[
https://issues.apache.org/jira/browse/CASSANDRA-5939?page=com.atlassian.jira.plugin.system.issuetabpanels:comment-tabpanel&focusedCommentId=13754387#comment-13754387
]
Vijay commented on CASSANDRA-5939:
----------------------------------
{quote}
While java has overhead, it's not...
{quote}
Well try the following code in CacheProviderTest
{code}
@Test
public void testCompareSizes() throws IOException
{
RowCacheKey key = new RowCacheKey(UUID.randomUUID(),
ByteBufferUtil.bytes("test"));
ColumnFamily cf = createCF();
System.out.println("size:" + (key.memorySize() + cf.memorySize()));
System.out.println("key size:" + key.memorySize());
System.out.println("value size:" + cf.memorySize());
RowCacheSerializer serializer = new RowCacheSerializer();
DataOutputBuffer out = new DataOutputBuffer();
serializer.serialize(cf, out);
System.out.println("ser size:" + out.getLength());
IRowCacheEntry cf2 = serializer.deserialize(new DataInputStream(new
ByteArrayInputStream(out.getData())));
Assert.assertEquals(cf, cf2);
}
{code}
output (actually value/CF overhead memorySize uses measureDeep() JAMM)
{code}
size:74120
key size:48
value size:74072
ser size:66
{code}
I am just trying to figure out if there is any bug I am missing/overlooking.

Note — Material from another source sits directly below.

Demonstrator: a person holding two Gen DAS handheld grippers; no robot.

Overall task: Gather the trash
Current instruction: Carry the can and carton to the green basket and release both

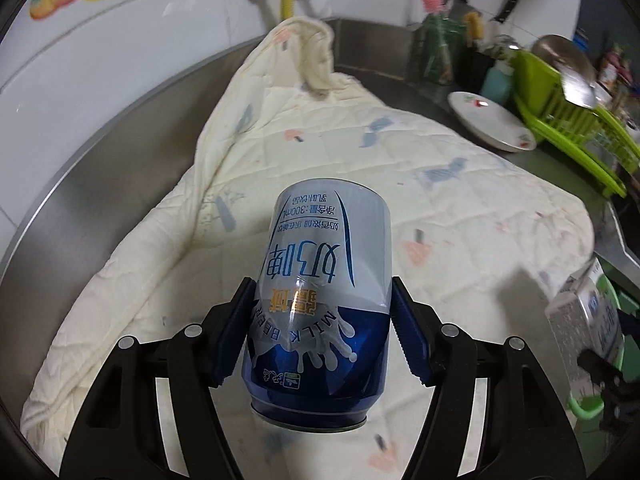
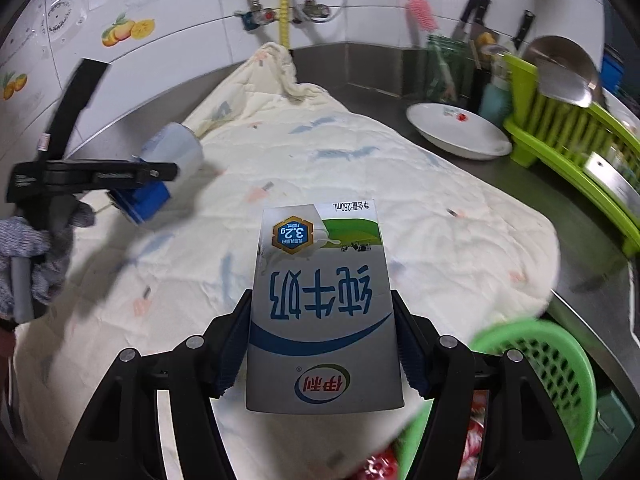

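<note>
My left gripper (image 1: pixel 322 332) is shut on a blue and white milk beer can (image 1: pixel 320 292), held above the cream quilted cloth (image 1: pixel 460 208). My right gripper (image 2: pixel 322 336) is shut on a grey and white milk carton (image 2: pixel 320 312), also above the cloth (image 2: pixel 420 200). The right wrist view shows the left gripper (image 2: pixel 148 178) with the can (image 2: pixel 160 172) at the left. The left wrist view shows the carton (image 1: pixel 588 316) at the right edge. A green perforated basket (image 2: pixel 556 372) with red wrappers inside sits at the lower right, below the carton.
A white plate (image 2: pixel 460 134) lies on the steel counter at the back right. A green dish rack (image 2: pixel 572 148) with a steel ladle stands to its right. Knives and a pink brush stand at the back wall. Water pipes run up the tiled wall.
</note>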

I
agree that we need to have a configuration for the key size in JVM heap to
contain OOM's etc.
We can use this ticket to solve that issue. I do understand, we have removed
CLHM in 2.0 so we can concentrate on getting a better configuration for SC.

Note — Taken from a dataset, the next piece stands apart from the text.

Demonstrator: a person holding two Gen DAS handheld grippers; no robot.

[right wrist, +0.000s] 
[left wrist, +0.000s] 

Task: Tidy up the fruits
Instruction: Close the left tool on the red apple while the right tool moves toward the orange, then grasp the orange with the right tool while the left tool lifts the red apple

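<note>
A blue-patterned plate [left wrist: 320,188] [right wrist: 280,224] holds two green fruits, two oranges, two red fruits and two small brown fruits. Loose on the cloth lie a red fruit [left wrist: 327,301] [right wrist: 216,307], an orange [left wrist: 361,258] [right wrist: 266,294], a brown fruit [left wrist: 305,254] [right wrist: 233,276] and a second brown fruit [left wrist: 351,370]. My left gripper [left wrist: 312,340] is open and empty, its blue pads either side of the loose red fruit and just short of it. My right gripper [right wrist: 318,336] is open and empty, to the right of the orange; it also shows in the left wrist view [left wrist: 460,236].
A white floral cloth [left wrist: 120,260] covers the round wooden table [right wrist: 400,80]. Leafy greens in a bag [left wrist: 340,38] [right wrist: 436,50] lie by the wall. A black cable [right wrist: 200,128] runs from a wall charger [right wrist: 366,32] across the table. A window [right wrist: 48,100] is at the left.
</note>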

> Cache Providers calculate very different row sizes
> --------------------------------------------------
>
> Key: CASSANDRA-5939
> URL: https://issues.apache.org/jira/browse/CASSANDRA-5939
> Project: Cassandra
> Issue Type: Bug
> Components: Core
> Environment: 1.2.8
> Reporter: Chris Burroughs
> Assignee: Vijay
>
> Took the same production node and bounced it 4 times comparing version and
> cache provider. ConcurrentLinkedHashCacheProvider and
> SerializingCacheProvider produce very different results resulting in an order
> of magnitude difference in rows cached. In all cases the row cache size was
> 2048 MB. Hit rate is provided for color, but entries & size are the
> important part.
> 1.2.8 ConcurrentLinkedHashCacheProvider:
> * entries: 23,217
> * hit rate: 43%
> * size: 2,147,398,344
> 1.2.8 about 20 minutes of SerializingCacheProvider:
> * entries: 221,709
> * hit rate: 68%
> * size: 18,417254
> 1.2.5 ConcurrentLinkedHashCacheProvider:
> * entries: 25,967
> * hit rate: ~ 50%
> * size: 2,147,421,704
> 1.2.5 about 20 minutes of SerializingCacheProvider:
> * entries: 228,457
> * hit rate: ~ 70%
> * size: 19,070,315
> A related(?) problem is that the ConcurrentLinkedHashCacheProvider sizes seem
> to be highly variable. Digging up the values for 5 different nodes in the
> cluster using ConcurrentLinkedHashCacheProvider shows a wide variance in
> number of entries:
> * 12k
> * 444k
> * 10k
> * 25k
> * 25k
--
This message is automatically generated by JIRA.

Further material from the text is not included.